Attualità e Politica
19/11/2021 | 12:00
19/11/2021 | 12:00
ROMA - Gli esercenti che accettano e pagano scommesse per conto di un bookmaker senza le necessarie autorizzazioni commettono reato. Così la Terza sezione penale della Corte di Cassazione sul caso di una esercente ligure condannata per raccolta abusiva di gioco dal Tribunale di Savona e dalla Corte d'Appello di Genova.
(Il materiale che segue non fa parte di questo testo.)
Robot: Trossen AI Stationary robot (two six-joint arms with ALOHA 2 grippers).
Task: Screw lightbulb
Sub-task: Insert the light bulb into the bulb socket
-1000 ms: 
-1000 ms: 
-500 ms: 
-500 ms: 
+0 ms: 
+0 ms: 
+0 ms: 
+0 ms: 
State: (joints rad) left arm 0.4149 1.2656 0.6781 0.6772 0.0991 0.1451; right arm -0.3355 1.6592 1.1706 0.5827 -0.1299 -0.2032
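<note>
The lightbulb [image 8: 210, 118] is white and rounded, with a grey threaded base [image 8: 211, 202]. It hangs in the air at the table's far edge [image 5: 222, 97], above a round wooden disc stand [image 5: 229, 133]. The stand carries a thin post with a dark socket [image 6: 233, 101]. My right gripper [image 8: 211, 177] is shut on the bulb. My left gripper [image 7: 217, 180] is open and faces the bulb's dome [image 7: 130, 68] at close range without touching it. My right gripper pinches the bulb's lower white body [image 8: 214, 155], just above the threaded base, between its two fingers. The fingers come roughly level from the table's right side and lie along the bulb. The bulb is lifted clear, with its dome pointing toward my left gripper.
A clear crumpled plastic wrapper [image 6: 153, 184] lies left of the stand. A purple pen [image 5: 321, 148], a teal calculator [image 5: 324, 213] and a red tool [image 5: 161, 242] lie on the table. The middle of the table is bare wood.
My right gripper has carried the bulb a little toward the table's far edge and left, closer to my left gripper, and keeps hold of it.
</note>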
I giudici supremi hanno dichiarato inammissibile il ricorso dell'esercente - titolare di un centro trasmissione dati collegato a un bookmaker senza concessione - e confermato il reato commesso: «L'imputata oltre a svolgere attività di promozione e commercializzazione in favore del bookmaker - favorendo l'apertura di un "conto-gioco" e creando così un rapporto diretto tra scommettitore e bookmaker - svolgeva anche attività di intermediazione telematica, diretta alla raccolta delle scommesse anonime, ossia di coloro che non avevano un conto-gioco personale», scrive la Cassazione. Il Collegio ricorda che «quando il gestore di un centro scommesse italiano affiliato a un bookmaker straniero mette a disposizione dei clienti il proprio conto-gioco, consentendo la giocata senza far risultare chi la abbia realmente effettuata, il suo legame con detto bookmaker diviene irrilevante, configurandosi come una mera occasione per l'esercizio illecito della raccolta di scommesse». Non è quindi sostenibile la tesi della difesa, secondo cui il bookmaker straniero non avrebbe avuto la possibilità di partecipare alle gare per le concessioni, perché discriminato. Tali circostanze, «quand'anche accertate, sarebbero del tutto irrilevanti», perché anche in quel caso «l'attività di intermediazione nella raccolta delle scommesse è espressamente vietata». La Cassazione ricorda poi che l'imputata non ha mai aderito alla sanatoria per i centri scommesse esteri, e che era suo dovere «conseguire la conoscenza della legislazione vigente» in materia di scommesse. «Grava su chi intende svolgere un'attività commerciale l'obbligo di acquisire preventivamente conoscenza della normativa applicabile in quel settore - conclude la Cassazione - sicché, qualora deduca la propria buona fede, non può limitarsi ad affermare l'incertezza derivante da contrastanti orientamenti giurisprudenziali».